The slap echoed in the silence. My head snapped to the side. I tasted copper.
But I didn't cry. I didn't cower.
My hand shot out, snatching her wrist.
Her skin felt papery and thin under my grip. I squeezed, watching her shock curdle into outrage.
"If you ever touch me again," I said, my voice barely a whisper, "I will burn this house to the ground."
I released her and reached under my pillow, pulling out a manila envelope and a black USB drive.
I threw them on the bed.
"Divorce papers," I said. "And the complete security blueprints of the Moretti Fortress. Every blind spot. Every sensor code. Every tunnel."

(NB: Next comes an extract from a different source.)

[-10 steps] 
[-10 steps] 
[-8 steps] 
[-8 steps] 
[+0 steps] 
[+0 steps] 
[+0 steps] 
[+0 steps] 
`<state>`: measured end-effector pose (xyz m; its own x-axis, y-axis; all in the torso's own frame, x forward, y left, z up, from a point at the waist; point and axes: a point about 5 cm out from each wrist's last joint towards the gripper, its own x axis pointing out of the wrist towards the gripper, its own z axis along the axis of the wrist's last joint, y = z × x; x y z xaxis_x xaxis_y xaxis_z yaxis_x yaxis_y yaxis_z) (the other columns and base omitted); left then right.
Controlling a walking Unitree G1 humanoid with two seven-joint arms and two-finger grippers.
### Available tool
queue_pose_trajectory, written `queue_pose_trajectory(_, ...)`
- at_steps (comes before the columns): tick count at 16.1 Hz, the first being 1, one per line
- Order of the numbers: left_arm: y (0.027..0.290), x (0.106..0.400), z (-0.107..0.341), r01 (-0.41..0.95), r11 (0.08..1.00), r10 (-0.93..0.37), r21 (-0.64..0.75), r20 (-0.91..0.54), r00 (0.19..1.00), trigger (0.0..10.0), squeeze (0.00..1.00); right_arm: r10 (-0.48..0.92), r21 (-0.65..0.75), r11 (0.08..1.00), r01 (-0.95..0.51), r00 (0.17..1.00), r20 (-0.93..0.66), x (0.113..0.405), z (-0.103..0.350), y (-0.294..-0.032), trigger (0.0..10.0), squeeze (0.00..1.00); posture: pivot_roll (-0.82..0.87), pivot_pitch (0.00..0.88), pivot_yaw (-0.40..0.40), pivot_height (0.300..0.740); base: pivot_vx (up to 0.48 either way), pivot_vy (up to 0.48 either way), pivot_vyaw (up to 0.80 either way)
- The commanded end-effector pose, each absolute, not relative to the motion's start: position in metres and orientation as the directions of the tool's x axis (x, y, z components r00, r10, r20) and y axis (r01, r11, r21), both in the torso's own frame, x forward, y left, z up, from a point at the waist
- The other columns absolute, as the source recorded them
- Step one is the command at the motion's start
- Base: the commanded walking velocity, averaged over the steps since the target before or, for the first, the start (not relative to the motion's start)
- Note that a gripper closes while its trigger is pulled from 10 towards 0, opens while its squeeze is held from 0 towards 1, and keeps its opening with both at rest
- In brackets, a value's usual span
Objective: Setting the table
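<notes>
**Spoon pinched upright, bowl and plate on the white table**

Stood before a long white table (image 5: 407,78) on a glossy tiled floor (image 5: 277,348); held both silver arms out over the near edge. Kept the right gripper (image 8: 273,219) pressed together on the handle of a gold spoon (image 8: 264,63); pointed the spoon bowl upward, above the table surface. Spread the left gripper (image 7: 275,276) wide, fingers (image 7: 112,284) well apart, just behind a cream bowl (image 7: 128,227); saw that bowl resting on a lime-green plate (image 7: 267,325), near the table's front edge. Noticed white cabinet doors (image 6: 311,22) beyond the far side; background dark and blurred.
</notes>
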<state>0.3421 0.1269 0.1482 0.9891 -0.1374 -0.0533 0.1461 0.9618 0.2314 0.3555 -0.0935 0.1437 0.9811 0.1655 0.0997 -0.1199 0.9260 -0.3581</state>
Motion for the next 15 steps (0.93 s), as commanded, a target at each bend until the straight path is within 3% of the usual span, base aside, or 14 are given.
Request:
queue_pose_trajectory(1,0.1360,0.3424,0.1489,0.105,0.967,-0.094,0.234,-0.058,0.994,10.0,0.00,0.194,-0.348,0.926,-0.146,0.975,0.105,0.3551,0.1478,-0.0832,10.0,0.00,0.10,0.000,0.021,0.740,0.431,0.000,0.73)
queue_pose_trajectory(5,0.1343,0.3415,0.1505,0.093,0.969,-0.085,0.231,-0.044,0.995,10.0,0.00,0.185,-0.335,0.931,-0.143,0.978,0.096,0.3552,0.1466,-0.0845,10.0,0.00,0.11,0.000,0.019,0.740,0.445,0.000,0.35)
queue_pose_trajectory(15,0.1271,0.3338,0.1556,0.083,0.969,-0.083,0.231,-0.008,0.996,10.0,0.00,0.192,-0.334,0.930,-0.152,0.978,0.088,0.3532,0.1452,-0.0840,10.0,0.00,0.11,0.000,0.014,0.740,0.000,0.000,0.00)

Nonna Rosa looked at the drive, then at me. Her face paled.
"I designed this place, Nonna. I built your cage. And if you don't sign those papers and give me safe passage out of Italy tonight, I will sell this drive to the Russo family for one dollar."
She stared at me, calculating. She looked at my flat stomach. She knew what the doctors had done. She knew I could never give Dante another heir.

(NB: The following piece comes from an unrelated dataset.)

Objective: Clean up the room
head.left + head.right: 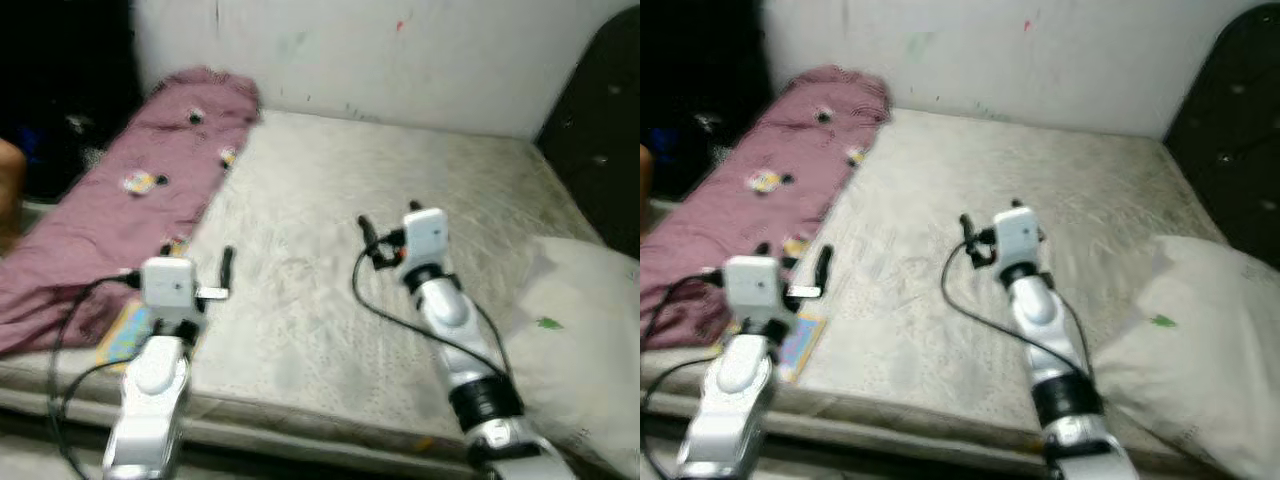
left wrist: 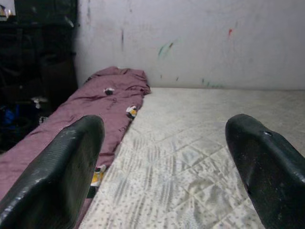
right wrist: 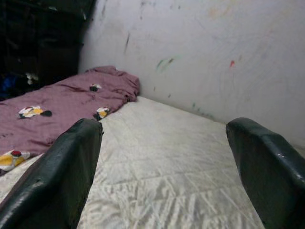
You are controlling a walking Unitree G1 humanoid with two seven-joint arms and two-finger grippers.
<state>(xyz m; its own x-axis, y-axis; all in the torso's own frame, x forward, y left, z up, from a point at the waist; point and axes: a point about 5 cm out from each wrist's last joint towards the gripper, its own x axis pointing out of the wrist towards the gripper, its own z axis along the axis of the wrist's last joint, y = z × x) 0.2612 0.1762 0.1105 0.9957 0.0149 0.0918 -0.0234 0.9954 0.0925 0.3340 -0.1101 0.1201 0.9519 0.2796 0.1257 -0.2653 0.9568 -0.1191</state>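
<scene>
Both silver arms reach forward over the bare off-white quilted mattress (image 1: 330,290). The left gripper (image 2: 164,157) hovers at about 8 o'clock near the bed's front edge, fingers spread wide, holding nothing. The right gripper (image 3: 164,162), near the centre, is likewise wide apart and empty. One crumpled mauve patterned blanket (image 1: 140,190) lies along the mattress at 10 o'clock. One white pillow (image 1: 580,340) rests at 4 o'clock.

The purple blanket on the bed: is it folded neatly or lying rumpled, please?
Rumpled: the purple blanket lies bunched and wrinkled along the mattress's left edge, not folded.
</scene>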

I was depreciated stock. Useless.
"You are barren," she spat the word like a curse. "You are of no use to the bloodline."
"Then let me go."
She snatched the papers. "Marco will process this. You will leave with nothing. No money. No jewelry. No clothes. You leave as the beggar you were when we found you."
"Fine," I said.
"And you never see Mia again."
I looked at my daughter. She was playing with the fringe of the curtain, ignoring us completely. She didn't know me. She had been stolen from my arms ten minutes after birth and raised by wolves.
"She is already yours," I said, the words tearing my throat apart. "Keep her."
Nonna Rosa sneered. "Get out of my sight."